Task instructions:
Within the data below, find the string "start" and return each line where it occurs.

Exercise data:
+++

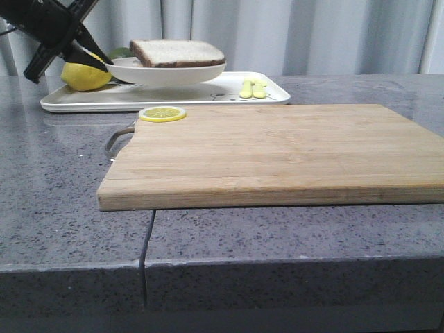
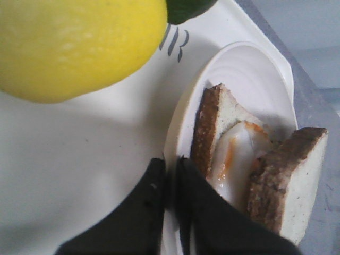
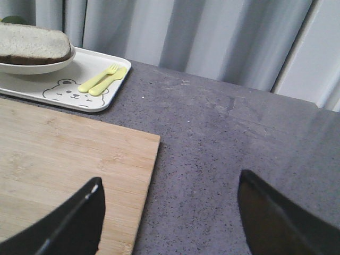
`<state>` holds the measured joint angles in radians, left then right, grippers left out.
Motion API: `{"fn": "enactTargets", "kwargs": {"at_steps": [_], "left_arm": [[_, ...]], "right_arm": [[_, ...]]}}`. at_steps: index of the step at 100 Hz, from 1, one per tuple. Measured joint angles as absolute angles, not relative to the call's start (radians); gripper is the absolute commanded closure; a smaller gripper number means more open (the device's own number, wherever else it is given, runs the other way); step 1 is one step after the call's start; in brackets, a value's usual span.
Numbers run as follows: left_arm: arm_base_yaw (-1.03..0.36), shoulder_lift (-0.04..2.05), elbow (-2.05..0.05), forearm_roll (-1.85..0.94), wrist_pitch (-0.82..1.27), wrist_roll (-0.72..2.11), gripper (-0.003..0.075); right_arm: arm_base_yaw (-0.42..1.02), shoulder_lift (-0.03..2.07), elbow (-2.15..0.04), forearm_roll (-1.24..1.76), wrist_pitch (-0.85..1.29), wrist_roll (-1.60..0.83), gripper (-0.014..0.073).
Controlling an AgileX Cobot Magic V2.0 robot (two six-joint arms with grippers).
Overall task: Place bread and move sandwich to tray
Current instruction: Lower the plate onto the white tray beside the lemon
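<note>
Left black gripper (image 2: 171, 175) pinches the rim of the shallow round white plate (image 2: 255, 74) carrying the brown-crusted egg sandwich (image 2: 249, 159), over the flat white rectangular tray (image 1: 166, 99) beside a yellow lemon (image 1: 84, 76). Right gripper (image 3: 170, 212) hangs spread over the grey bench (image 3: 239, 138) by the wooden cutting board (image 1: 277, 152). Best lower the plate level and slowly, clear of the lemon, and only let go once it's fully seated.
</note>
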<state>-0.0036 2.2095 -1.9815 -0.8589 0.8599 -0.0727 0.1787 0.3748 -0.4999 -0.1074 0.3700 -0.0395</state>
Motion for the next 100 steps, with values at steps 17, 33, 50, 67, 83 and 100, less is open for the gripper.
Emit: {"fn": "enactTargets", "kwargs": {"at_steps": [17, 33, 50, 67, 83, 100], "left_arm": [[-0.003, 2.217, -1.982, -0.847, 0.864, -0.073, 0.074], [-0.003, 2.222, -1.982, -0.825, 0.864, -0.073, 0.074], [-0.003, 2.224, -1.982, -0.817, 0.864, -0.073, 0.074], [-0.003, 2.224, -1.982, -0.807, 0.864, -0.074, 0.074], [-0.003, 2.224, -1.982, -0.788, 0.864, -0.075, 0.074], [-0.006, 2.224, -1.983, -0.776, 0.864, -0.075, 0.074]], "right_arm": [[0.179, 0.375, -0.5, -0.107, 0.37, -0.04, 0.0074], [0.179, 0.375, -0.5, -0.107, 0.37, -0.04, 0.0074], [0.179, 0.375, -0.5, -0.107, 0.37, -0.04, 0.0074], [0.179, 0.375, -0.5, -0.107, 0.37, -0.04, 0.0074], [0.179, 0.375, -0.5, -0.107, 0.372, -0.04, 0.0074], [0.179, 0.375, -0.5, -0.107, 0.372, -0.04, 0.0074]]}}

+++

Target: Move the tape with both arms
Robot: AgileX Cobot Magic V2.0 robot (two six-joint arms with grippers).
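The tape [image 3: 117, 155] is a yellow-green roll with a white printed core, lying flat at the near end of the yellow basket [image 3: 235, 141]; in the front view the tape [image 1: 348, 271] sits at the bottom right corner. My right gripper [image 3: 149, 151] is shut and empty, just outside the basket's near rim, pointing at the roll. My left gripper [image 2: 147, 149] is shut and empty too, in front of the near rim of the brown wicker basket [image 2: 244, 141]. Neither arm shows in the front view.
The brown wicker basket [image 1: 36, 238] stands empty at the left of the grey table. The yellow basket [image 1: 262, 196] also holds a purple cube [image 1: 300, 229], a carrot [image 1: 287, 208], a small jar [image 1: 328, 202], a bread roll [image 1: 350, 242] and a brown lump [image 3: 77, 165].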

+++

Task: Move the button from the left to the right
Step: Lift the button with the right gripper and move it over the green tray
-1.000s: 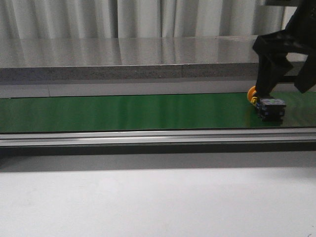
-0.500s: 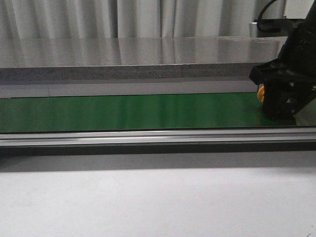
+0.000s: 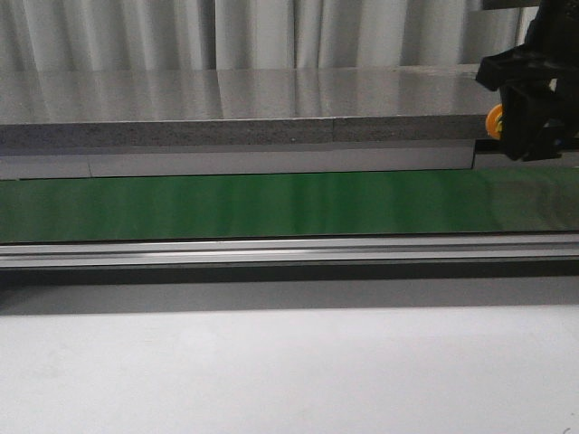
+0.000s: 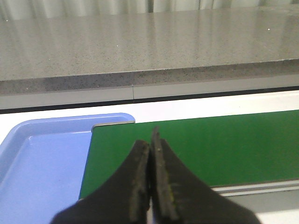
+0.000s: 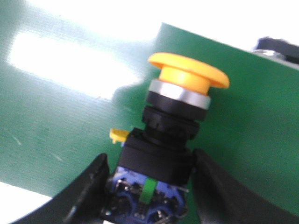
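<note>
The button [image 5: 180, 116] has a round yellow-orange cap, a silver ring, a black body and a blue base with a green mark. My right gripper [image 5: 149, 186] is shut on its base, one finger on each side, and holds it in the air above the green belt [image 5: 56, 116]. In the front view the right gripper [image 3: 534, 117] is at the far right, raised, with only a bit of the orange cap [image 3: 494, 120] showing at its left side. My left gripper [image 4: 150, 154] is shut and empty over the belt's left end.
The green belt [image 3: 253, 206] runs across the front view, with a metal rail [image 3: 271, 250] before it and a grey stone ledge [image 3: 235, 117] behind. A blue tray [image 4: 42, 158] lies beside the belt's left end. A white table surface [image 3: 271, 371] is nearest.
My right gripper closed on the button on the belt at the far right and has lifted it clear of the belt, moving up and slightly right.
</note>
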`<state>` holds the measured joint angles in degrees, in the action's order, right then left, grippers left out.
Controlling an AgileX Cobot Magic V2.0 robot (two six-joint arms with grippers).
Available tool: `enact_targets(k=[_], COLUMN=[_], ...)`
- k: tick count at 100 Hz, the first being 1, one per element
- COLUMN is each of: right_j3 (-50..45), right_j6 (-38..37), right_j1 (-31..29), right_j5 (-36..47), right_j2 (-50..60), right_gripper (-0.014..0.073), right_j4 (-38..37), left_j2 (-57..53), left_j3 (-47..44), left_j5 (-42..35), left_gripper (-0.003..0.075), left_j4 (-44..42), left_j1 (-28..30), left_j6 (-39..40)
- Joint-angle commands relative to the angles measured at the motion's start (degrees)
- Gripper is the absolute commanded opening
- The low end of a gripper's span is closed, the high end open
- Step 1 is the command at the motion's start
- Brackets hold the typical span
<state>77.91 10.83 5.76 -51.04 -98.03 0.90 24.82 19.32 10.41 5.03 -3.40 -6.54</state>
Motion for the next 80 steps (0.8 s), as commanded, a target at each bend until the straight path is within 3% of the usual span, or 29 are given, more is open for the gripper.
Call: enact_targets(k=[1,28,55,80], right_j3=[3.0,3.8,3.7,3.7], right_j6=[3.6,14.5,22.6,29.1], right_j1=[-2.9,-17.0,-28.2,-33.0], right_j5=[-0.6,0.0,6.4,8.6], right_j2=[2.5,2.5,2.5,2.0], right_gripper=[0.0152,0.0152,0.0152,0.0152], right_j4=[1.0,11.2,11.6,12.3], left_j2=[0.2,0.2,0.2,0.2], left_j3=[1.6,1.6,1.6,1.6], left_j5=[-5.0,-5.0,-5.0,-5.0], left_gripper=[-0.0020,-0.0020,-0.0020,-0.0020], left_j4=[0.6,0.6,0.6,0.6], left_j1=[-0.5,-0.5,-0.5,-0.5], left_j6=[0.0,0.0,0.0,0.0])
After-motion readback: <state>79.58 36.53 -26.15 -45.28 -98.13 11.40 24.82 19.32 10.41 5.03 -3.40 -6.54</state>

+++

Written answer:
Motion API: `{"fn": "enactTargets", "kwargs": {"at_steps": [_], "left_arm": [[_, ...]], "right_arm": [[_, ...]]}}`. at_steps: index of the step at 100 Hz, from 1, one per tuple. Measured joint angles as absolute angles, not relative to the call's start (radians); gripper is the absolute commanded closure; a smaller gripper number means more open (the device's own number, wherever else it is given, runs the other way); step 1 is one step after the call's start; in brackets, a value's usual span.
- Joint-angle commands relative to the angles measured at the motion's start (degrees)
- Step 1 is the command at the motion's start

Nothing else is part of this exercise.